◆ **YOUR OBJECTIVE**
After finding the line with "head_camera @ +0" in the data below, set down exactly each line through the one with "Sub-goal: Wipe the", inclusive, and stop there.

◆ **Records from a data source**
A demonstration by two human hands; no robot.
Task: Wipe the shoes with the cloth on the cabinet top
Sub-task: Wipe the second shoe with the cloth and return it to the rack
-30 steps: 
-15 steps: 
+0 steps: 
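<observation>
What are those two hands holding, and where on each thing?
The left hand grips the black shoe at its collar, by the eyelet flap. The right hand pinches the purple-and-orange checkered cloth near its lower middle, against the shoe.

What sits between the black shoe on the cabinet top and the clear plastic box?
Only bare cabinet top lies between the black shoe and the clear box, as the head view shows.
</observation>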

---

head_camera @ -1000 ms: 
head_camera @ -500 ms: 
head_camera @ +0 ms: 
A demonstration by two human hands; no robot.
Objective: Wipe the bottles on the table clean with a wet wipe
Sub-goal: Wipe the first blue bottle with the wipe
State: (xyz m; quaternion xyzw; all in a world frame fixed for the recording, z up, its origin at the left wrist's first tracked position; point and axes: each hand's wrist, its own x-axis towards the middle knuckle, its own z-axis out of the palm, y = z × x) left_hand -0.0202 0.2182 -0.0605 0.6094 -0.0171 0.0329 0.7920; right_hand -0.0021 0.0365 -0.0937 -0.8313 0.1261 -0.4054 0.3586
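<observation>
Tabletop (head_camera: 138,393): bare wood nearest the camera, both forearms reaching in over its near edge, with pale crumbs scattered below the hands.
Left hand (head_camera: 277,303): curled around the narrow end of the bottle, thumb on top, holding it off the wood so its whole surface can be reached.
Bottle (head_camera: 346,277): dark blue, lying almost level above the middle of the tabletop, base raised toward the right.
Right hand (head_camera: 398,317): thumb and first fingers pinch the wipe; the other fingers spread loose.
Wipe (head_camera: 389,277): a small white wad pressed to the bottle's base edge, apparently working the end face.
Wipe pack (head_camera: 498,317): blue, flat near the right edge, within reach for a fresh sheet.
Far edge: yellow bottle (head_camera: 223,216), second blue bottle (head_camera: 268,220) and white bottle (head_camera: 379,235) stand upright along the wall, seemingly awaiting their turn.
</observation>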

◆ **EXERCISE ANSWER**
head_camera @ +0 ms: 
A demonstration by two human hands; no robot.
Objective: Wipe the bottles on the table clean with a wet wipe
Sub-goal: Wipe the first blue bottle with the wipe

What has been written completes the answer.